Internet search concept, magnifier and computer keyboard

Data Field Discovery and Exploration in Cribl Search

August 14, 2023
Written by
Raanan Dagan's Image

During his many years at Cribl, Splunk, Cloudera, and Oracle he was part of multiple impl... Read Moreementations of security, analytics, cloud, open-source, and IT use cases as well as big data and data lake projects in complex environments. Raanan is a global resource with 30 years of experience building large data clusters. He has helped thousands of customers, including some who ingest several hundred terabytes per day and store multiple petabytes of data. Read Less

Categories: Cribl Search, Engineering

If you’ve ever found yourself pondering the hidden treasures tucked away within thousands of files in Amazon S3, this is the perfect guide for you. In this blog post, we’re going to look at how you can use the Cribl Search fields feature to catalog and explore the fields in petabytes of data stored in Object Stores.

In the Fields Tab within Cribl Search, all returned fields are categorized according to five different dimensions.
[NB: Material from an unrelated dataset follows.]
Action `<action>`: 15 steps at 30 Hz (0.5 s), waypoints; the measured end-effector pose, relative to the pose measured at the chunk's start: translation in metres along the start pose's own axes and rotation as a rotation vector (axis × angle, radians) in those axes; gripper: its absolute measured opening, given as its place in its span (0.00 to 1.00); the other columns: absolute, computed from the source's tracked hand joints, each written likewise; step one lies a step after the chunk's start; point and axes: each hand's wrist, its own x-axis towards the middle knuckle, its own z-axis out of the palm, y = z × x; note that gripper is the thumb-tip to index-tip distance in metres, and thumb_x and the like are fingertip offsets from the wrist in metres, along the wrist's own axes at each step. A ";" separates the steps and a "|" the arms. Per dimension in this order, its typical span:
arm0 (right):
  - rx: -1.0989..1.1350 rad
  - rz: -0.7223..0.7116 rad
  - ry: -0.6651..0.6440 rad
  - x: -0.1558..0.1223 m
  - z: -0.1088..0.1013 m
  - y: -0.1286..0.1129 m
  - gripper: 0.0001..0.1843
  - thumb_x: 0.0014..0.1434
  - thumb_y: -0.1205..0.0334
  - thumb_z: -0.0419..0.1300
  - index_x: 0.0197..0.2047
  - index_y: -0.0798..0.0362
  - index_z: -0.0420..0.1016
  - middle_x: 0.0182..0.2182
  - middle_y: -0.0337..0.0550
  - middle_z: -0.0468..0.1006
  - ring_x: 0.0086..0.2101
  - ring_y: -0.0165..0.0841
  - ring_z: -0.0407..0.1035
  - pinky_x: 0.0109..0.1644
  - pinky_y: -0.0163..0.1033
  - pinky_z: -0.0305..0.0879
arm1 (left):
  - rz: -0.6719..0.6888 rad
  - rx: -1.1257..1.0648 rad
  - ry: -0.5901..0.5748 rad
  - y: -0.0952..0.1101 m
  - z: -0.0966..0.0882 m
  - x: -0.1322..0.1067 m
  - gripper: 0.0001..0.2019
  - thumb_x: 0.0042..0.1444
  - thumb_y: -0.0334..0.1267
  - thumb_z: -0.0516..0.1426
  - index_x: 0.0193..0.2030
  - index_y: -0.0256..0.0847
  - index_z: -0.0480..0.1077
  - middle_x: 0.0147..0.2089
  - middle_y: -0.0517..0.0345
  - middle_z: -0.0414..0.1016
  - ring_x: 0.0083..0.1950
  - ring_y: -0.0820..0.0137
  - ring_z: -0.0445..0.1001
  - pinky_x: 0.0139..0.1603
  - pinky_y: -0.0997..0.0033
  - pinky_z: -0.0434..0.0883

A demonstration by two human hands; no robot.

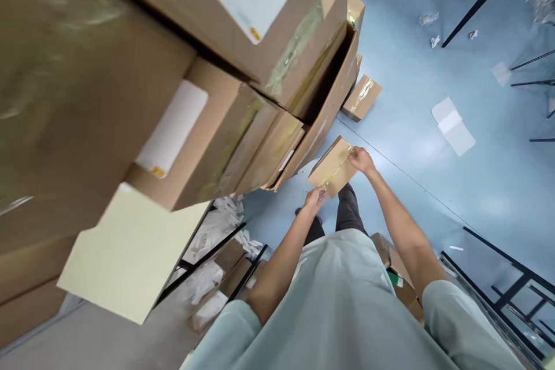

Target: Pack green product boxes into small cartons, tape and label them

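Note:
A small taped cardboard box (pixel 332 169) is held low in front of my legs, above the blue floor. My left hand (pixel 315 199) grips its near left corner, where the clear tape runs over the edge. On the opposite end, my right hand (pixel 361 160) is closed around the box's right side. Just left of it rises the wall of a large open carton (pixel 323 115) with other boxes inside. Another small taped box (pixel 362 97) sits a little farther away, beside that carton.
Stacked cardboard boxes (pixel 208 133) with white labels fill the left side. Below them are a pale yellow board (pixel 139 254) and a black-framed rack. Another black metal frame (pixel 503 295) stands at right. White paper (pixel 453 126) and plastic scraps lie on the blue floor (pixel 403 127).

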 end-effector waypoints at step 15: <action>-0.025 0.057 -0.105 0.203 -0.001 0.022 0.43 0.76 0.53 0.63 0.83 0.68 0.56 0.83 0.69 0.55 0.82 0.52 0.51 0.85 0.52 0.50 | -0.105 -0.067 0.056 0.077 0.100 0.130 0.21 0.59 0.43 0.72 0.57 0.44 0.77 0.71 0.39 0.78 0.77 0.50 0.74 0.74 0.52 0.77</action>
Without writing a single query you can answer questions like:

  • What are the top values for each field and how they compare with other fields
  • Find rare fields
  • Find very common fields

Using Cribl Search to Explore and Discover the Available Fields

Our first step is to set up a search so that we can explore the Object Store and discover the fields available to us.

  1. Setup the Dataset Provider and Dataset as described in their corresponding docs:
  2. Search the dataset and select the Fields Tab
    • For example, dataset=="cribl_search_sample" | limit 1000
    • Select the Fields Tab and look at the five dimensions Cribl Search provide us
      • Type: Field type
      • Uniques: Number of unique values
      • Nulls: Number of null values
      • Top Value Distribution: How often values occur using the standard cumulative beta distribution
      • Presence: Percentage of results that contain the field
  3. Keep on iterating the different searches and use the Cribl Search UI to explore.

A screenshot of a computer Description automatically generated with low confidence

Cribl Search API or UI to Catalog Your Fields

In the second step, we must send the fields discovered in files from the Object Store to a place where we can document and catalog them. To do this, I’ll show you how to use Cribl Search API: /search/jobs/{id}/field-summaries.

You can run the Cribl Search API using the CLI with curl or directly on the Cribl UI.

Using CLI with the curl command to run the Cribl Search API

To run the Cribl Search API we need the Job_Id, Bearer Token, and your Cribl.Cloud Instance name.

  • Job_Id: The easiest way to locate the Job_Id is to run the search from the UI, click on the details link, and copy the search Id. For details, see Search Details.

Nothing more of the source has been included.